Secondo il Rapporto, tali sussidi sottraggono finanziamenti alle fonti energetiche a basse emissioni di carbonio, come l’energia eolica e solare, che in molti casi sono più efficienti a trainare la crescita: 1 dollaro di sovvenzioni alle rinnovabili attrae 2,5 dollari di investimenti privati contro 1,3 dollari conseguenti a quello dato ai combustibili fossili, oltre a generare maggiori posti di lavoro.

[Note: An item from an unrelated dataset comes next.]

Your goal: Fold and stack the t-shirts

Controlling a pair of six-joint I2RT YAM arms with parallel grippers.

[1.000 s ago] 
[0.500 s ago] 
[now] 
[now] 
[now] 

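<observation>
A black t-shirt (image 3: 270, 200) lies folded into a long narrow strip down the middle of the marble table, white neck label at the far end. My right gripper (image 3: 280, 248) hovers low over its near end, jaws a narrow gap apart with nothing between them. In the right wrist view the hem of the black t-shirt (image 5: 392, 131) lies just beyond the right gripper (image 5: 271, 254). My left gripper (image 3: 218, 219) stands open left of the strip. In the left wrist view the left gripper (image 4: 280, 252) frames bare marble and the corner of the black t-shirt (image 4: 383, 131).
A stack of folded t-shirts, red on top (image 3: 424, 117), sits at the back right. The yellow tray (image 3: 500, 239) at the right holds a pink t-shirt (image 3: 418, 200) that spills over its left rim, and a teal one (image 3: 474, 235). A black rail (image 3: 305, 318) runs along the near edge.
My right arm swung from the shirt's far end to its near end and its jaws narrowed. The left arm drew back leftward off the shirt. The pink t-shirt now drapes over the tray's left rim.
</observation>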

Escludendo l’Arabia Saudita che dalle tasse sull’estrazione di petrolio trae il 90% delle sue entrate, secondo gli autori del Rapporto gli altri Paesi del G20 sarebbero in grado di rinunciare agli introiti da parte delle società che operano nell’esplorazione e nella produzione di petrolio e gas naturale che ammontano a 554 miliardi di dollari nel 2012 (incluse royalties, profitti statali sul petrolio, imposte sul reddito e bonus), il 5% in media delle loro entrate totali annue.

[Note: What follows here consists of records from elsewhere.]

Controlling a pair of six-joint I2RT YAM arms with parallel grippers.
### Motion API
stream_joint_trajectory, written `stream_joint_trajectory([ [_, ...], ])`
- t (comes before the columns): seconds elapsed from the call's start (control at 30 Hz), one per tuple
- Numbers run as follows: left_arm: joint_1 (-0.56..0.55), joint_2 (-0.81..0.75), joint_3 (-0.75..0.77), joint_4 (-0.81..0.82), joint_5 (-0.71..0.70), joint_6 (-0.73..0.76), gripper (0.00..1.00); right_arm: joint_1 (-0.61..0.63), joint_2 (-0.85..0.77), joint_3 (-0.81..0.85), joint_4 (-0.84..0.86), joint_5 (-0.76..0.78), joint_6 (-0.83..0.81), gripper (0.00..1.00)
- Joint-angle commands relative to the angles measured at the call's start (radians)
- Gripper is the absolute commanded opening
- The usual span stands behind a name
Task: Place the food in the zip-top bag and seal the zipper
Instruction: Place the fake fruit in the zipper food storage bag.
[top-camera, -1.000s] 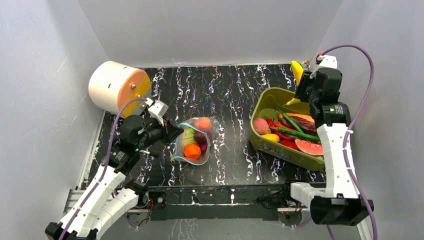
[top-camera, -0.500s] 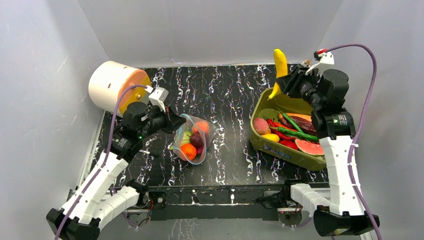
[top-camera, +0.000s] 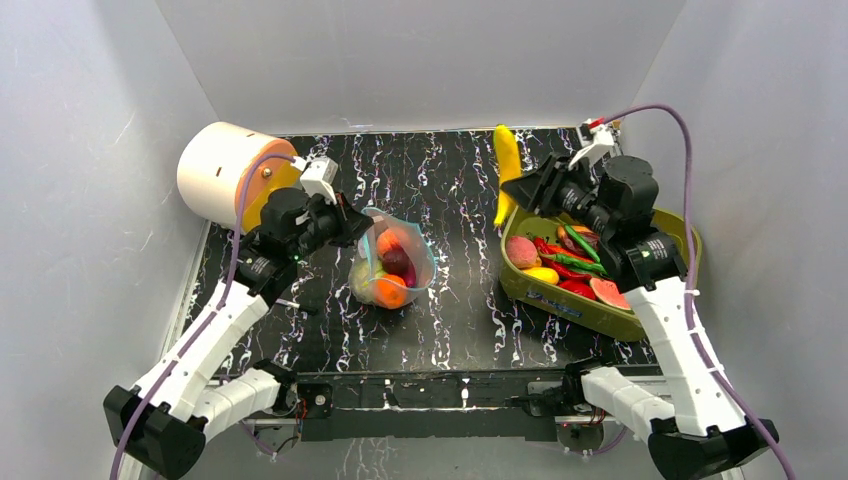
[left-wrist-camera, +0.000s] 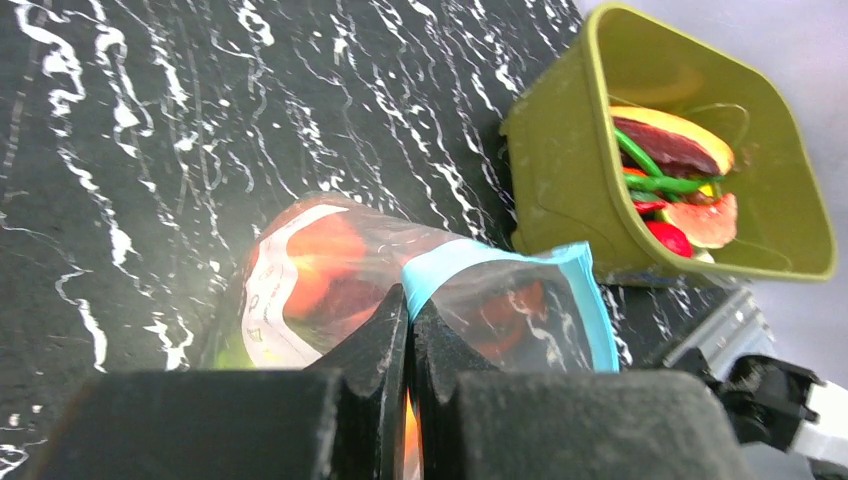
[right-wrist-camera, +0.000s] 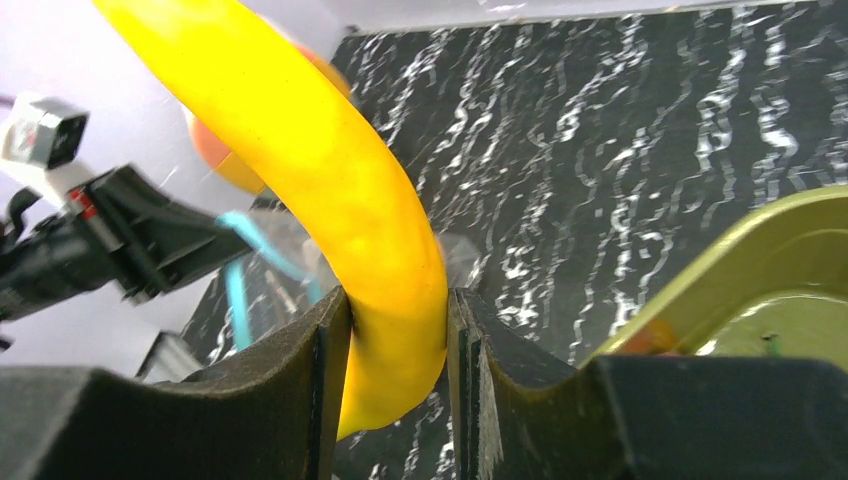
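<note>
The clear zip-top bag (top-camera: 395, 262) lies left of centre with its mouth lifted open. An orange (top-camera: 390, 291), a peach (top-camera: 388, 243), a purple sweet potato (top-camera: 398, 262) and a green cabbage (top-camera: 362, 283) are inside. My left gripper (top-camera: 352, 225) is shut on the bag's mouth edge by the teal zipper (left-wrist-camera: 500, 262); its tips (left-wrist-camera: 408, 310) pinch the plastic. My right gripper (top-camera: 520, 195) is shut on the yellow banana (top-camera: 507, 165) and holds it in the air between the bin and the bag. The banana (right-wrist-camera: 330, 170) fills the right wrist view.
An olive-green bin (top-camera: 560, 300) at the right holds red peppers, green beans, a watermelon slice and other toy food; it also shows in the left wrist view (left-wrist-camera: 560, 170). A white and orange cylinder (top-camera: 225, 175) lies at the back left. Grey walls surround the table.
My right gripper carried the banana left from above the bin's far corner toward the bag. My left gripper lifted the bag's mouth edge up and right, opening it wider.
</note>
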Motion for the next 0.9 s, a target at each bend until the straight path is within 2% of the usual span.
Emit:
stream_joint_trajectory([
  [0.0,-0.003,0.024,0.063,0.059,-0.131,0.073,0.0,0.105,-0.008,0.0,0.091,-0.005,0.086,0.18],
  [0.07,-0.003,0.041,0.079,0.065,-0.145,0.091,0.0,0.152,-0.001,-0.018,0.111,-0.022,0.146,0.18],
  [0.17,-0.003,0.044,0.085,0.077,-0.08,0.079,0.0,0.225,0.007,-0.058,0.162,-0.022,0.221,0.18],
  [0.43,-0.003,-0.032,-0.058,0.125,0.065,-0.062,0.0,0.462,0.114,-0.103,0.232,0.053,0.281,0.18],
  [0.6,-0.003,-0.037,-0.074,0.121,0.126,-0.084,0.0,0.588,0.246,-0.026,0.182,0.083,0.299,0.19],
  [0.87,-0.003,-0.033,-0.07,0.141,0.198,-0.072,0.0,0.643,0.35,-0.026,0.057,0.095,0.367,0.19],
])
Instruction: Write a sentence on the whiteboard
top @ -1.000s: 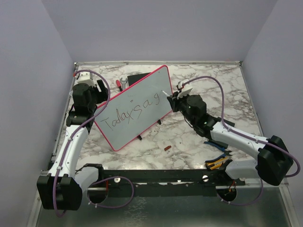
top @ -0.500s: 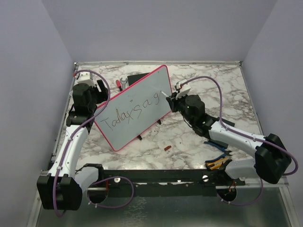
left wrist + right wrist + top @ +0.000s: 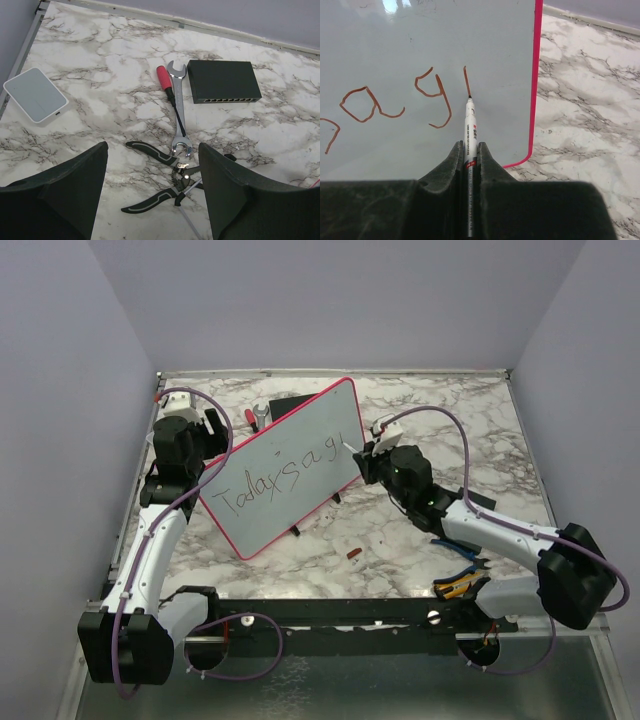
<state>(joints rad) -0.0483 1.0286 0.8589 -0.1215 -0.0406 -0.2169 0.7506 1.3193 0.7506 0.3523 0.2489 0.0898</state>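
The whiteboard runs past the right wrist view's left edge, cutting off the start of the sentence. The right claw hides the rear of the marker.

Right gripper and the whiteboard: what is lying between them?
A white marker, held in the shut right gripper, spans the gap; its tip touches the whiteboard. The right wrist view shows it.

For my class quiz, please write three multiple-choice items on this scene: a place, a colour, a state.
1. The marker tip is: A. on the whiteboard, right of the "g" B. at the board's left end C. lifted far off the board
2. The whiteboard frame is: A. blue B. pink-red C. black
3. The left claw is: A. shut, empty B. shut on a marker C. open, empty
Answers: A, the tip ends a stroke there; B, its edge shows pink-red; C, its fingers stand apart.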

Arabia Saudita è in testa alla classifica dei Paesi maggiori finanziatori all’esplorazione dei combustibili fossili (17 miliardi di dollari), a seguire Brasile (12 miliardi), Cina (11,5 miliardi), USA (6,5 miliardi di cui 1,4 miliardi per l’esplorazione all’estero), Giappone (6 miliardi di dollari, di cui ben 5,3 miliardi per l’esplorazione all’estero).

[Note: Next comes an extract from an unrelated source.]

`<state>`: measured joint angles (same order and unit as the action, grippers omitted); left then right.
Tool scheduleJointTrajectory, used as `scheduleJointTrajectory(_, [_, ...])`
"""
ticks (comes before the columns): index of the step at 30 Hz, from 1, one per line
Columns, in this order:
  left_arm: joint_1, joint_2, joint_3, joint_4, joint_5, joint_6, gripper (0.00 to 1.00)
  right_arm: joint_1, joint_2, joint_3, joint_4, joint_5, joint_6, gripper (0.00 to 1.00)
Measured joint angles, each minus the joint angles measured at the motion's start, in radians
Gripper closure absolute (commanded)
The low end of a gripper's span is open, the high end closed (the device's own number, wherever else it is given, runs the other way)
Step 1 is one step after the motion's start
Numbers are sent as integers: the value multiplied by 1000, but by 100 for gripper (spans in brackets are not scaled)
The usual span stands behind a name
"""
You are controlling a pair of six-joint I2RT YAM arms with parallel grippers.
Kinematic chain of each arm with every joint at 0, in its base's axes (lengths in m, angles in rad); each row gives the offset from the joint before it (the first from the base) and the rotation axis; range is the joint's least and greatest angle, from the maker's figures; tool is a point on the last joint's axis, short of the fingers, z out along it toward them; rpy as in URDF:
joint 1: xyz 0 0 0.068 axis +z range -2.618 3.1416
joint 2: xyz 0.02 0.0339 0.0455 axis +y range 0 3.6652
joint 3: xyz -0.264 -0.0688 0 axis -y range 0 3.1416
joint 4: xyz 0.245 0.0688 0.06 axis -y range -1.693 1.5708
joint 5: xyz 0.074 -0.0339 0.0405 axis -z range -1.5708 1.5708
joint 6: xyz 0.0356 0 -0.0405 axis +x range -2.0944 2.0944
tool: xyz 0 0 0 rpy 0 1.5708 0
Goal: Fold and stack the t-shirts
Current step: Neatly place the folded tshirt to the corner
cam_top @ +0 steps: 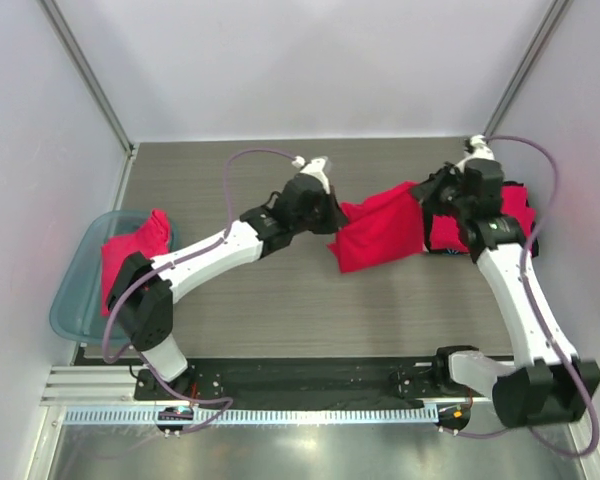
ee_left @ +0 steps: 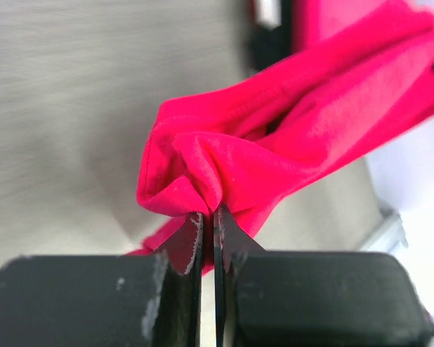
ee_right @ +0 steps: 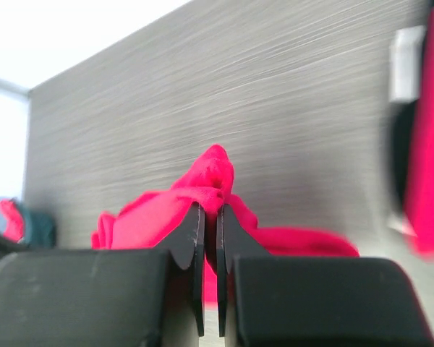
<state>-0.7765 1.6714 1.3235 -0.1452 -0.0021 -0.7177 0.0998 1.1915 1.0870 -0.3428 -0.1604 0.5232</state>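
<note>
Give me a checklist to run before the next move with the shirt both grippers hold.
1. Left gripper shut on held shirt: ok.
2. Right gripper shut on held shirt: ok.
3. Held shirt spread flat: not ok, bunched and sagging between the grippers.
4. Held shirt lifted off the table: cannot tell.
5. Held shirt apart from far shirt: cannot tell, the right arm hides the gap.
</note>
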Motion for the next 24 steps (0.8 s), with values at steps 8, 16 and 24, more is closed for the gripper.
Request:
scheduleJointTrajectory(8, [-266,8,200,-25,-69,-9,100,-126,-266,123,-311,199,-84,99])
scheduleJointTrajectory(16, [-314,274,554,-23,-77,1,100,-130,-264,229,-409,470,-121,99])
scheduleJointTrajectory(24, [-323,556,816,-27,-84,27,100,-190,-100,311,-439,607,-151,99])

In Italia all’esplorazione vengono destinati 407 milioni di dollari, secondo le stime di Legambiente, come riporta il Rapporto, e altri 246 milioni sono investimenti in aziende oil&gas.
Ma in un Box dedicato il Rapporto mette in risalto che il Governo italiano possiede il 30% (26% con la CDP e il 4% nelle mani del Tesoro) di ENI che nel 2013 ha speso ben 2,2 miliardi di dollari in esplorazione in acque profonde e ultra-profonde in Angola, Brasile, Repubblica del Congo, Gabon, Nigeria e Golfo del Messico, ed è coinvolto in altri grandi progetti di esplorazione in Australia, Indonesia, Kenya, Mozambico, Myanmar, Vietnam e nel Mar Nero alla frontiera tra Russia e Ucraina. Inoltre, nel 2013 ENI ha iniziato l’esplorazione di petrolio e gas nell’Artico, nella sezione Russa e Norvegese del Mar di Barents.

Per mantenere l’aumento della temperatura globale a 2 °C entro la fine del secolo, come prevede l’Accordo di Copenhagen approvato nel 2009 tra i Paesi dell’UNFCCC, secondo recenti studi scientifici bisogna lasciare nel sottosuolo i due terzi delle attuali riserve di combustibili fossili!